In the wide view, of course, this trend kicked off at least as long ago as the official fusion of the Christian religion with secular political and economic power under Constantine in the fourth century. And it has been happening repeatedly, in different forms and contexts, ever since. The current version of it here in America strikes me as particularly galling, though — perhaps because it’s the one that I’m closest to and living through.

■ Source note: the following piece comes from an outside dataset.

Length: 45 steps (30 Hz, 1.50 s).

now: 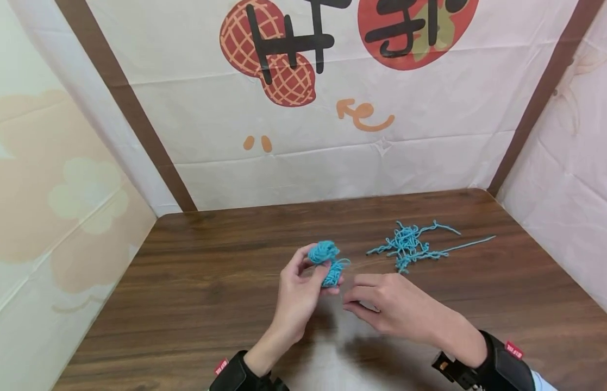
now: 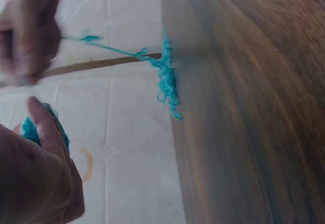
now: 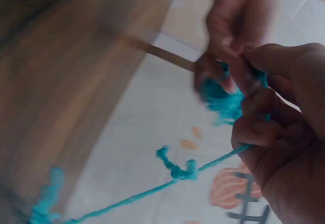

We need a 21st century St. Francis.
Oh, how I agree! Tangentially — or actually, leading straight in from what we’re talking about — I vividly remember being saddened when I read a biography of St. Francis some years ago after (something I did after one of my college professors, who also became a life mentor, turned me on to Franco Zeffirelli’s wonderful biopic Brother Sun, Sister Moon) — and learned of the way he personally struggled with the increasingly complicated structural formalities and difficulties of the order he founded in the years leading up to his death. His original blazing spiritual freedom and purity of visionary insight got tangled up, as I see it, when a structure that couldn’t help but hamper it precisely because it was an institutional structure. Maybe it’s silly to be saddened, since this phenomenon appears universal and inevitable. Brother David Steindl-Rast very effectively characterized it in his essay “The Mystical Core of Organized Religion” as a “clogging” of the spiritual “irrigation system” that institutional religious structures are supposed to represent and provide in order to connect later people with the original visionary insight of the founder or founders. Maybe this phenomenon is as much an opportunity as a tragedy, since it basically embodies the truth that real religion has to be something experienced and appropriated each individual for him- or herself. But it still bothers me,
I suppose, like you point out, there is something positive about there always being room for someone to come along an re-invigorate things, it does seem like a rather pointless and depressing thought to know that for all their good work eventually their insights will be lost under structure and stability. Kind of reminds me of Sisyphus. Of course, Sisyphus kind of reminds me of life some days… So, I’m not sure how you should take that!
I take that as the human lot. Of course, since we’re ontologically amphibious and swim in two (or actually more) worlds at once, then the Sisyphean aspect of existence perhaps pertains only to the lowest/lower level(s). Come to think of it, that probably gives the solution to the visionary insight vs. institutional/structural stability conflict as well.